[Stored items from a collection]
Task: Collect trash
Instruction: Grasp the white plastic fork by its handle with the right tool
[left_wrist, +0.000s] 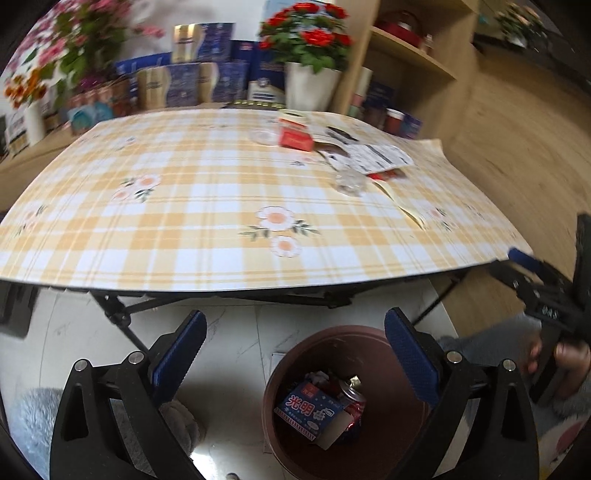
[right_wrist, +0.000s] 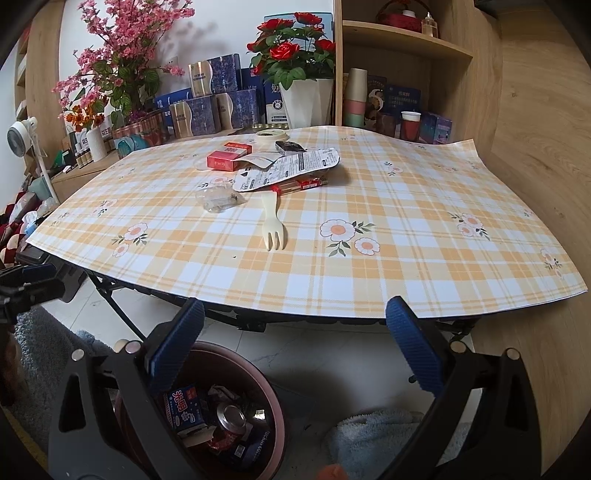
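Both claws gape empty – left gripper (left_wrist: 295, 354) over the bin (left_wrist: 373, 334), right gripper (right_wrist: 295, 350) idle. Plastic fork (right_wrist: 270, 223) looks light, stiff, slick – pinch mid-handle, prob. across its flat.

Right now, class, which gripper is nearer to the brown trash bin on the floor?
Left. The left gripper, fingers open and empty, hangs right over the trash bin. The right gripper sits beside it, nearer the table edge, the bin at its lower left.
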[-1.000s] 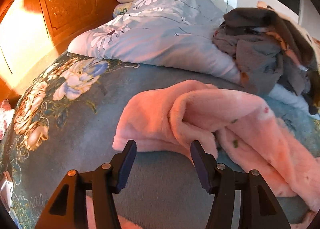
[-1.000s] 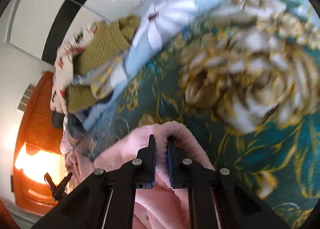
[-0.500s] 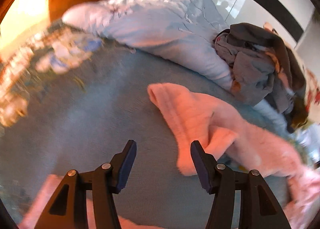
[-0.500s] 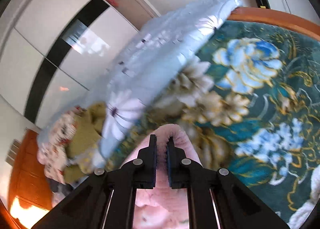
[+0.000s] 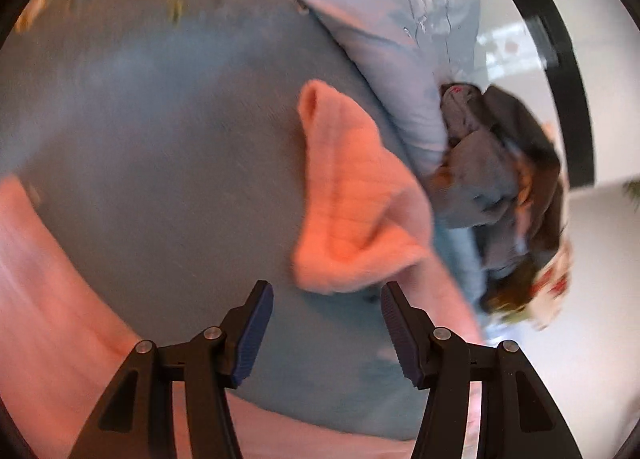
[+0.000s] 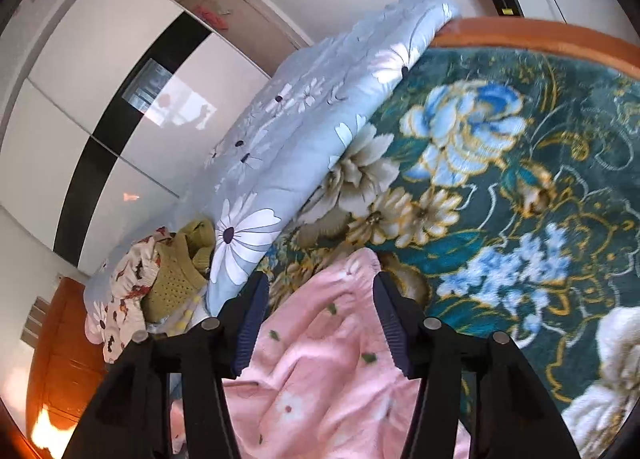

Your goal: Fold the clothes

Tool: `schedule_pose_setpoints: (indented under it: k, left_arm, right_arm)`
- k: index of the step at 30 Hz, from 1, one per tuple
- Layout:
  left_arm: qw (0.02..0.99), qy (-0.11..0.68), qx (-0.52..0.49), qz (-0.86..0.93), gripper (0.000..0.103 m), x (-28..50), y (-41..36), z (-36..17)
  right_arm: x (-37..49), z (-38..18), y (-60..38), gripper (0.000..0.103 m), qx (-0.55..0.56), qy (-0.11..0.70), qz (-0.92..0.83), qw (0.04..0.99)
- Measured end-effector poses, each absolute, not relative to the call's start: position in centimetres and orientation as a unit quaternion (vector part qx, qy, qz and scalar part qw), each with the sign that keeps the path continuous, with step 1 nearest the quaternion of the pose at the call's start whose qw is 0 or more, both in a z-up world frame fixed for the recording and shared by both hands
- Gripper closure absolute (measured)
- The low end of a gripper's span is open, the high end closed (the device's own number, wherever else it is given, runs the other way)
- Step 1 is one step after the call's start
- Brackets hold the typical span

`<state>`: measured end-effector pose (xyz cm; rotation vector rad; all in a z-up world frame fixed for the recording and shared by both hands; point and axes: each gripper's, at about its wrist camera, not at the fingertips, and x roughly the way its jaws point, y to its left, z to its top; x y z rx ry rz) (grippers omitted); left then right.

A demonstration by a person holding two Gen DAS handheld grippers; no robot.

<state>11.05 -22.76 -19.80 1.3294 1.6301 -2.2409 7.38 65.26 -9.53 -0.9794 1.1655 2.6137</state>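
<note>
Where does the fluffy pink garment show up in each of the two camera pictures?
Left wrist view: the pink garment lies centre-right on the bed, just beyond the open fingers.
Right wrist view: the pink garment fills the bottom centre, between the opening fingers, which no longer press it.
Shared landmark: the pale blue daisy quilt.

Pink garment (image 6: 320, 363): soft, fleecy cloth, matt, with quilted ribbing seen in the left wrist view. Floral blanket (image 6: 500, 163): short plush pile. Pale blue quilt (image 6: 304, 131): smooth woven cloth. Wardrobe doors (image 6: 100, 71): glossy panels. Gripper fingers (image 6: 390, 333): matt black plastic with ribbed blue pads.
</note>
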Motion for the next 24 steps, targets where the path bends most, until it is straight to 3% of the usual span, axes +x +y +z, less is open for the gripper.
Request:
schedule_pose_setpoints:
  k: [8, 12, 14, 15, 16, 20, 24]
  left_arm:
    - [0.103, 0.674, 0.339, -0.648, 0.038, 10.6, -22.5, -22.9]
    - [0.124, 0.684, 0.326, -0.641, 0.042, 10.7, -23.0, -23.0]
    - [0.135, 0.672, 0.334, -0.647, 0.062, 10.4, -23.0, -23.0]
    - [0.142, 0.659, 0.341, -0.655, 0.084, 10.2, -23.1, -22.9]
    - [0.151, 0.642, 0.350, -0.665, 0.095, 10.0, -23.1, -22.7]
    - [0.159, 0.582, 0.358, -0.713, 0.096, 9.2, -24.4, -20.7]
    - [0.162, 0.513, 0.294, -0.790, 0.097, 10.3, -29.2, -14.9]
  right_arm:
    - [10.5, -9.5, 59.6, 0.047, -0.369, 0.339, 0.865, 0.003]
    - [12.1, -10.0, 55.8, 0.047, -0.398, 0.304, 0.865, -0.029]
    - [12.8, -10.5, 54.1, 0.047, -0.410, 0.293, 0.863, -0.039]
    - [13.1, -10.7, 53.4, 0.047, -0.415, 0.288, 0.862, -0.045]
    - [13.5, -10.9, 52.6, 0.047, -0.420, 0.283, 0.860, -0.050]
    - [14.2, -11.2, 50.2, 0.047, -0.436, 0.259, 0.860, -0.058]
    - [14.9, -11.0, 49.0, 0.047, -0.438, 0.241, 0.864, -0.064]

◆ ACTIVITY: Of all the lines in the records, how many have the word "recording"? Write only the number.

◆ RESULT: 2